For completeness, I am putting the "Security and Privacy self-review" here:

2.1 What information might this feature expose to Web sites or other parties, and for what purposes is that exposure necessary?

Information about certain device state changes will be exposed indirectly to Web sites, e.g. session closed due to "hardware context reset", which could be caused by using setting the device to sleep/resume, or switching monitors. Sites will not be able to know the exact reason. This exposure is necessary for sites to provide the best user experience.

2.2 Do features in your specification expose the minimum amount of information necessary to enable their intended uses?

Yes. It only expose an enum summarizing the reason.

2.3 How do the features in your specification deal with personal information, personally-identifiable information (PII), or information derived from them?

No such info is exposed.

2.4 How do the features in your specification deal with sensitive information?

No sensitive information.

2.5 Do the features in your specification introduce new state for an origin that persists across browsing sessions?

No

2.6 Do the features in your specification expose information about the underlying platform to origins?

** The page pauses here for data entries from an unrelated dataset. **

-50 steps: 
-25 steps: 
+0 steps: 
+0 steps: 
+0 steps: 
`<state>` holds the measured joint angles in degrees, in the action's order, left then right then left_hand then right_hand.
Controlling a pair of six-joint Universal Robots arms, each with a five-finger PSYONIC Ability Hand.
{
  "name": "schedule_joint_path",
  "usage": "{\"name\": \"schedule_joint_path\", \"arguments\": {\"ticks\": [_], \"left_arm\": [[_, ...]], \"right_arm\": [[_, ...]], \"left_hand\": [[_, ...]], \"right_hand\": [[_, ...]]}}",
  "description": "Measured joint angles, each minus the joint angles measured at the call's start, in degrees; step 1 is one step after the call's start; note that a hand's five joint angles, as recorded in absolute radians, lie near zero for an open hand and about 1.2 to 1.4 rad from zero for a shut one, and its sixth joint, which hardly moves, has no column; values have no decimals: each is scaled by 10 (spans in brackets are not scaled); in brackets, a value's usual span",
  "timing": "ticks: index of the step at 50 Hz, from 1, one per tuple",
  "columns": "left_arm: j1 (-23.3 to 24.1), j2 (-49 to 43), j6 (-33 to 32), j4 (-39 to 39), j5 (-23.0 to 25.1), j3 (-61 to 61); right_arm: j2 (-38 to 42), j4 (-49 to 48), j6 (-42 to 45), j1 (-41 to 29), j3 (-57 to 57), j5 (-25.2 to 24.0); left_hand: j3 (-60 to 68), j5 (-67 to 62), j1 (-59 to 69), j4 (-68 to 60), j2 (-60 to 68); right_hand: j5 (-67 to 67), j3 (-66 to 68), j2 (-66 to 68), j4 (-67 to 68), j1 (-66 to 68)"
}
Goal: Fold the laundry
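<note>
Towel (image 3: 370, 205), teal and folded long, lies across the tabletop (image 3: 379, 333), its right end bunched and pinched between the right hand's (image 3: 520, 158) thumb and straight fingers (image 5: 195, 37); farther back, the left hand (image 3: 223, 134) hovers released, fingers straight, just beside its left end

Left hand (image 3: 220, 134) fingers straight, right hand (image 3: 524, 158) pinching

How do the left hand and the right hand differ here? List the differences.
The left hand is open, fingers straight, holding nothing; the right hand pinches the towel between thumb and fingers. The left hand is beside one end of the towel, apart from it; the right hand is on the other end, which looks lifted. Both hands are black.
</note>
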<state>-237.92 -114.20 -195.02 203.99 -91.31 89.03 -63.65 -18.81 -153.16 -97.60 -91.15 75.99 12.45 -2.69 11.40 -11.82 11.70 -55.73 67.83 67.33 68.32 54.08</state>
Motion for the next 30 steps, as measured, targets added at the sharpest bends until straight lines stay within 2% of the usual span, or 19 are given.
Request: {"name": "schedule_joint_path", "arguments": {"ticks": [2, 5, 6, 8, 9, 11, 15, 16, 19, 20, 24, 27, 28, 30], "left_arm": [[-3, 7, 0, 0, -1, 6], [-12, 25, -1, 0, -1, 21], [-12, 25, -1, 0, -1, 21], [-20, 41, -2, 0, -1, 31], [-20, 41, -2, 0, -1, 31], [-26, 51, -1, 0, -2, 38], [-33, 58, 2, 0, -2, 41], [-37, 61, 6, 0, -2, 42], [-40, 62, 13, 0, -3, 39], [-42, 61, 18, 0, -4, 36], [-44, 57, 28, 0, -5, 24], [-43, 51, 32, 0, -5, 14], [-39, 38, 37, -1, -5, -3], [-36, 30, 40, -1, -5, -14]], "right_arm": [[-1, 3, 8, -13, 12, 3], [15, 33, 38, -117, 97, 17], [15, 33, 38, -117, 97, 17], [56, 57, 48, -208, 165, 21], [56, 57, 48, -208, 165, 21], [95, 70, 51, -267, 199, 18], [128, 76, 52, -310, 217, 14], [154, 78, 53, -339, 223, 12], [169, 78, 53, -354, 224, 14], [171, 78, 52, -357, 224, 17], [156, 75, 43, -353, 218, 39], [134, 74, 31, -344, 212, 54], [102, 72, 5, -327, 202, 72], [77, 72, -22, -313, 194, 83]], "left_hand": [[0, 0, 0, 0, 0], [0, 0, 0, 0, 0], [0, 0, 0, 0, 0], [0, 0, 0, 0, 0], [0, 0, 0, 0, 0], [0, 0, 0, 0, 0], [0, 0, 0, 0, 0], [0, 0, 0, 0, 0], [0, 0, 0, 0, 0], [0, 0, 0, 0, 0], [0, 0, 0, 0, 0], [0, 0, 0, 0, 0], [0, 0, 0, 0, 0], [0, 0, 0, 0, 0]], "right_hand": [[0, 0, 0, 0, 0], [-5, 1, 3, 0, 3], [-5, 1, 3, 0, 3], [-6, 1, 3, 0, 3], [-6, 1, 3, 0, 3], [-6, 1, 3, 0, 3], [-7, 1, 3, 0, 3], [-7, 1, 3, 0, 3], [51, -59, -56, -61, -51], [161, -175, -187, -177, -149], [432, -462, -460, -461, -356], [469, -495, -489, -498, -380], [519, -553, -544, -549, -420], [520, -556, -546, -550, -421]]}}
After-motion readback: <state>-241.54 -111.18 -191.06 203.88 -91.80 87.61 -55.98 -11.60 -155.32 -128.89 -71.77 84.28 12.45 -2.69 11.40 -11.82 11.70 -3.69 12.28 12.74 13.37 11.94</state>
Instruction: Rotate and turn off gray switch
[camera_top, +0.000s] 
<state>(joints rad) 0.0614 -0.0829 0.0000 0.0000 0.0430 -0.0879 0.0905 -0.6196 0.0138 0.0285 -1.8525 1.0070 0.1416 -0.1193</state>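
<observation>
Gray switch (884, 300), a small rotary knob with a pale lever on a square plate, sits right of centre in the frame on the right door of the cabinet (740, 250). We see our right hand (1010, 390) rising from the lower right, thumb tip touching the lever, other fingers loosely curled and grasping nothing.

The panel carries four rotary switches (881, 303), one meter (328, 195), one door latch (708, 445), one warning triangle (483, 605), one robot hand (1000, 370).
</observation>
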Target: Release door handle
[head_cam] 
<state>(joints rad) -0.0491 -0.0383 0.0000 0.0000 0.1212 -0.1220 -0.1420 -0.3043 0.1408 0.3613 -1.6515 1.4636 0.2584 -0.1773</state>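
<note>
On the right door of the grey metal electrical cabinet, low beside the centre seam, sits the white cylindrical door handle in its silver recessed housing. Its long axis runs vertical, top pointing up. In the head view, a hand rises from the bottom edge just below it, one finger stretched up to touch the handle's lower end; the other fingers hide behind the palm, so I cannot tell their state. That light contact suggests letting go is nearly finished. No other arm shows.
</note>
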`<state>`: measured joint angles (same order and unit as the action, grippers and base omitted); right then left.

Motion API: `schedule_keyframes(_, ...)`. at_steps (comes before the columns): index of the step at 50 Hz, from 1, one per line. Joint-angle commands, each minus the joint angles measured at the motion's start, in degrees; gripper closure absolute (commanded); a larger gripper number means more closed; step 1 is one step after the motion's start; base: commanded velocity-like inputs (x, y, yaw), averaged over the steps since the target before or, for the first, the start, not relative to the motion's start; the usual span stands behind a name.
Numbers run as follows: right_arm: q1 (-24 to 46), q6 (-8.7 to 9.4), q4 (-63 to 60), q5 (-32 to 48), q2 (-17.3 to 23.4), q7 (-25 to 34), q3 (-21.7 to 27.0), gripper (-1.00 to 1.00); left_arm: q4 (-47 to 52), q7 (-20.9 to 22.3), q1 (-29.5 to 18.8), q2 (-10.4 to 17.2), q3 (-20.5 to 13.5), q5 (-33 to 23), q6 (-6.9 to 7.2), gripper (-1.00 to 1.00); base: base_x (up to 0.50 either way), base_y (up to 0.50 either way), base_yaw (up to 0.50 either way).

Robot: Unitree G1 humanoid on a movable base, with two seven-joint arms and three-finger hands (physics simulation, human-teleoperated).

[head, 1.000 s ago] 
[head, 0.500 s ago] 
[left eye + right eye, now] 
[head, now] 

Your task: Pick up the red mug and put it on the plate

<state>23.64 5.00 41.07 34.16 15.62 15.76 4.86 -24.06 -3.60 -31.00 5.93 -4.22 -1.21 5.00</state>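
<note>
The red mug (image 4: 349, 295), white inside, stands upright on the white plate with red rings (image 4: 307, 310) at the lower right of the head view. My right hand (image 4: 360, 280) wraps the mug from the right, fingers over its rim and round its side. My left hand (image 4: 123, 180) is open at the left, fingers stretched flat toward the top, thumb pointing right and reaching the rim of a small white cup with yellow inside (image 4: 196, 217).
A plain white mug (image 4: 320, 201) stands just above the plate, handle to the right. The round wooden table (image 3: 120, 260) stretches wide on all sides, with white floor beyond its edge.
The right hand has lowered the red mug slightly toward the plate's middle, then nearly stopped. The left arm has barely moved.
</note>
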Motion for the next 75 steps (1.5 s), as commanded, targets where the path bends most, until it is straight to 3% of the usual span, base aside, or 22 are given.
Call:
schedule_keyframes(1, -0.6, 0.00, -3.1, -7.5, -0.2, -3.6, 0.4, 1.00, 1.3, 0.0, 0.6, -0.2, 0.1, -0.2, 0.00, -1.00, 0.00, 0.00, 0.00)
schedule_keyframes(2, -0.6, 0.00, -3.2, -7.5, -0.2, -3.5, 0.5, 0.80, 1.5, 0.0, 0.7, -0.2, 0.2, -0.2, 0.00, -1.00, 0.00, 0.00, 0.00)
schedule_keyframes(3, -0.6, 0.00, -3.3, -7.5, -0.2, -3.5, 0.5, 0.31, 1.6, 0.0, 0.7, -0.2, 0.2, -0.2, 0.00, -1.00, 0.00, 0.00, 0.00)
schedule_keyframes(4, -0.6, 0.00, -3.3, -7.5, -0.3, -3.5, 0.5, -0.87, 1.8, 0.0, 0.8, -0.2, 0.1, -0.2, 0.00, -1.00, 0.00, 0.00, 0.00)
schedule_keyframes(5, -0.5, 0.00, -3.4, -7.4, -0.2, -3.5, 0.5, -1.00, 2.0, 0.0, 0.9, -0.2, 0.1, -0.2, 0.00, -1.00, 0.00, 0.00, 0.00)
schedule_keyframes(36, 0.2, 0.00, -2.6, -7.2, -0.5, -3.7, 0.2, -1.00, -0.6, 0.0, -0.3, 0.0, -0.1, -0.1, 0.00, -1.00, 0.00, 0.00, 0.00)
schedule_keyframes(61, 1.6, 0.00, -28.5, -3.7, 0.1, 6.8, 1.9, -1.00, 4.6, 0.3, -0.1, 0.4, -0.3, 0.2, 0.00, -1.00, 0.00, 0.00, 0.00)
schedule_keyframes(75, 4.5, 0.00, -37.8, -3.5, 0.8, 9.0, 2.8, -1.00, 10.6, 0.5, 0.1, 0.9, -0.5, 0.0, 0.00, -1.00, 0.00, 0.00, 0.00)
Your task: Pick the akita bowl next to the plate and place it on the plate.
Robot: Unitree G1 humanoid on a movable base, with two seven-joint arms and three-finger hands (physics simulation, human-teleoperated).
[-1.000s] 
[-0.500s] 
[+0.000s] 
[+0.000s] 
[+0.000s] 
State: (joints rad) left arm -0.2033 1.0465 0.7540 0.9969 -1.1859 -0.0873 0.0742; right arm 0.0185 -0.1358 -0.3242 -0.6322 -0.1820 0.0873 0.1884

Currently "hardware context reset" only happens on Windows. So the site could guess it's an Windows OS if it happens.

2.7 Does this specification allow an origin to send data to the underlying platform?

No

2.8 Do features in this specification allow an origin access to sensors on a user’s device

No

2.9 What data do the features in this specification expose to an origin? Please also document what data is identical to data exposed by other features, in the same or different contexts.

It exposes an enum indicating the reason for EME session closures.

2.10 Do feautres in this specification enable new script execution/loading mechanisms?

No

2.11 Do features in this specification allow an origin to access other devices?

No

2.12 Do features in this specification allow an origin some measure of control over a user agent’s native UI?

No

2.13 What temporary identifiers do the feautures in this specification create or expose to the web?

No temporary identifiers

2.14 How does this specification distinguish between behavior in first-party and third-party contexts?

Not distinguished. But EME usage in general is controlled by permission policy.

2.15 How do the features in this specification work in the context of a browser’s Private Browsing or Incognito mode?

No difference.

2.16 Does this specification have both "Security Considerations" and "Privacy Considerations" sections?

EME spec does have these sections. This particular feature doesn't.

2.17 Do features in your specification enable origins to downgrade default security protections?

No

2.18 What should this questionnaire have asked?

N/A